**What needs to be done**
Only the lines from the start of the data below through the line that contains "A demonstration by" are to be copied, exactly and without pictures.

**Data section**
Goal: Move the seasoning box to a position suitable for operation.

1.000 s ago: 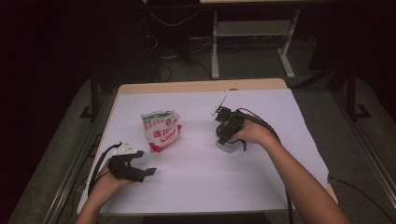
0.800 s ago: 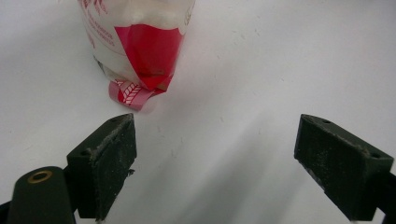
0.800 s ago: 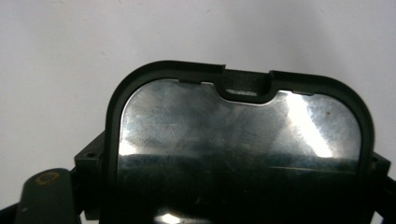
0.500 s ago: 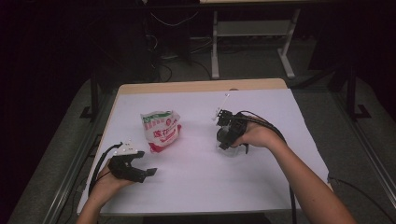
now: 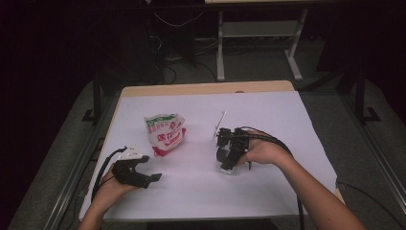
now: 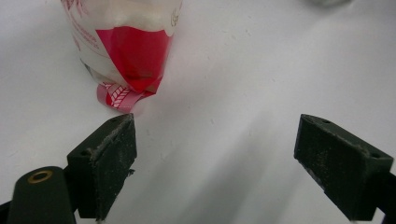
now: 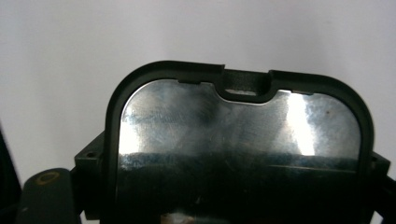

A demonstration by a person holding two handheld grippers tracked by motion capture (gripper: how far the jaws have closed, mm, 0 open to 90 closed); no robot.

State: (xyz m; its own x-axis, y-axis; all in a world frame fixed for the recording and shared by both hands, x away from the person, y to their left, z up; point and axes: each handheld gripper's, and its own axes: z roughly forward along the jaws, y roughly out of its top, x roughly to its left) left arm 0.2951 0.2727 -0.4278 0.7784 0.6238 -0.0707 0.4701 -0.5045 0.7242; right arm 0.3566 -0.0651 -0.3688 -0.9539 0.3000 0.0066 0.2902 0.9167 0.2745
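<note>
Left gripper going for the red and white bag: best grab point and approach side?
Probably the crumpled red bottom corner of the bag. It juts toward the left gripper, just beyond one jaw, thin and loose enough to pinch. Come in low along the white table cover from the person's side. The jaws stand wide open and apart from it. The body looks puffy and wider, likelier to slip.

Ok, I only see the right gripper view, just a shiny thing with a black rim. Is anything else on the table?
Observer: Yes, a red, white and green bag lies on the table, to the left of your shiny thing.
Operator: Where's the other gripper?
Observer: The left gripper rests near the table's front left corner, jaws wide open, holding nothing.
Operator: Is it pointing at the bag?
Observer: Yes, the bag's red corner lies just beyond its jaws.
</note>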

**Written reply**
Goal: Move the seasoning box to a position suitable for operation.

1.000 s ago: 
0.800 s ago: 
0.800 s ago: 
0.500 s ago: 
now: 
now: 
now: 

A demonstration by a person holding two handheld grippers tracked by motion capture (gripper: how far the jaws have closed, mm, 0 open to 90 closed); no robot.

No part of the exercise remains unanswered.